To some extent this late-modern expectation is infantile, but our technology does enable us to perform certain tasks much quicker. We're empowered by our technology, so in some cases gradualism or incrementalism becomes inexcusable; more specifically, we should search for the real reason for the stalling.

A case study here would be the battle between the Democratic centrists and progressives. Obama and Biden are both incrementalists. Progressives are radicals who push for more sweeping changes, just to bring the US up to the level of Europe, Canada, and other advanced countries in terms of their social infrastructure.

The reason for centrist incrementalism in the US isn't remotely Burke's moderate conservatism. It has nothing to do with respect for tradition or for the people's wisdom. Most Americans are opposed to their plutocratic conditions. They either don't vote at all because they're disgusted with centrist politics or they voted recently in huge numbers for Trump, for a radical outsider to shake things up. Bernie Sanders lost, so the Democrats were stuck with Biden, and now Americans are poised to see another round of centrist incrementalism in action, to see a series of too-little, too-late compromises that won't solve Americans' structural problems.

It takes vision and courage to solve structural problems, to face the fundamental truth of social decline. There's a kind of heroism that's been lacking in Democrats since Bill Clinton's triangulations and since the Democrats switched their allegiance from the blue-collar workers to the professional and the wealthy donor classes.

The reason for Democratic incrementalism is that the party has become a branch of large corporations. Just as the corporate media don't report on structural problems (on the budding plutocracy and corporate ownership of the media and the government, for example), because those media companies are owned by giant corporations that thrive from the status quo, the Democratic party is neoliberal and thus implicitly in favor of the vast inequality that results from capitalist competition. That inequality widens until you have monopolies and a plutocracy, and the question becomes whether that corporate capture of democratic government can be reformed from within.

Incrementalism in that context is a form of surrender. In other articles, I've characterized it as an expression of the feminine traits that are prominent in the Democratic party, in contrast to the hypermasculine psychopathy of the Republicans.

Republicans are shameless social Darwinians. They seek to maximize the economic inequality, to entrench the ranks of the social classes within the American dominance hierarchy. The Republicans are zealots not for God but for nature. Theirs is an evolutionary imperative. They want to clarify social divisions, as in a monarchy, so it's obvious that the masses lack the social standing of the aristocrats. All of which is antithetical to modern liberalism, which is supposed to favour Everyman and to create a prosperous middle class.

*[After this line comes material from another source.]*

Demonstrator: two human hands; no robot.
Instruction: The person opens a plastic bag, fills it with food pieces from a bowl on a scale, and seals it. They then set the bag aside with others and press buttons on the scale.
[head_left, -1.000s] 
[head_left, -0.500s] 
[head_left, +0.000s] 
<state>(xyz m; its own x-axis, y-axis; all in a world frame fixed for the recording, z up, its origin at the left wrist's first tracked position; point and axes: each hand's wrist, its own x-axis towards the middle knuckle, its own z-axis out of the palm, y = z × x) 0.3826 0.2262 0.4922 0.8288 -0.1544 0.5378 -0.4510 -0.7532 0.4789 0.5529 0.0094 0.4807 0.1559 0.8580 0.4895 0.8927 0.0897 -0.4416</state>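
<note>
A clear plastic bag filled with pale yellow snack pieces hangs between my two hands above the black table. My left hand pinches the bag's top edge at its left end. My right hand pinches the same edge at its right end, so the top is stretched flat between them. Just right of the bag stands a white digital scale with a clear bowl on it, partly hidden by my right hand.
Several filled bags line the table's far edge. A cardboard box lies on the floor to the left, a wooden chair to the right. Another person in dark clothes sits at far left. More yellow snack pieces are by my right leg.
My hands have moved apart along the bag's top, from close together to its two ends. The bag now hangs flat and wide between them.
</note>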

The Democrats are defined by their timidity and by the shame of their betrayal of their progressive values. Their neoliberalism is a form of existential inauthenticity. So granted, they're the more civilized and sophisticated party, catering to the professional class, as Thomas Frank says; they love to compromise and to appeal to experts, to show that government's functioning efficiently, "getting stuff done." The only problem is that such momentum is pointless without the choice of a direction, of a vision for the future. That takes creative madness which urbane technocrats lack.

China's technocracy is another example. There may be no more efficient country on earth than China. Their government gets stuff done quickly. But their system isn't designed to promote creativity, so they have to steal technologies from the more innovative West. What, then, will China do with its technological mastery? Instrumental rationality is one thing, cultural values are another.

What are the values of Democratic centrists? What do Clinton, Obama, and Biden stand for? We know what Sanders stands for, and he's proved useless in the Senate since he meant to enact radical reforms which went against the country's unelected establishment. But at least he stands for something other than for a betrayal of the human potential to resist nature's inhumanity.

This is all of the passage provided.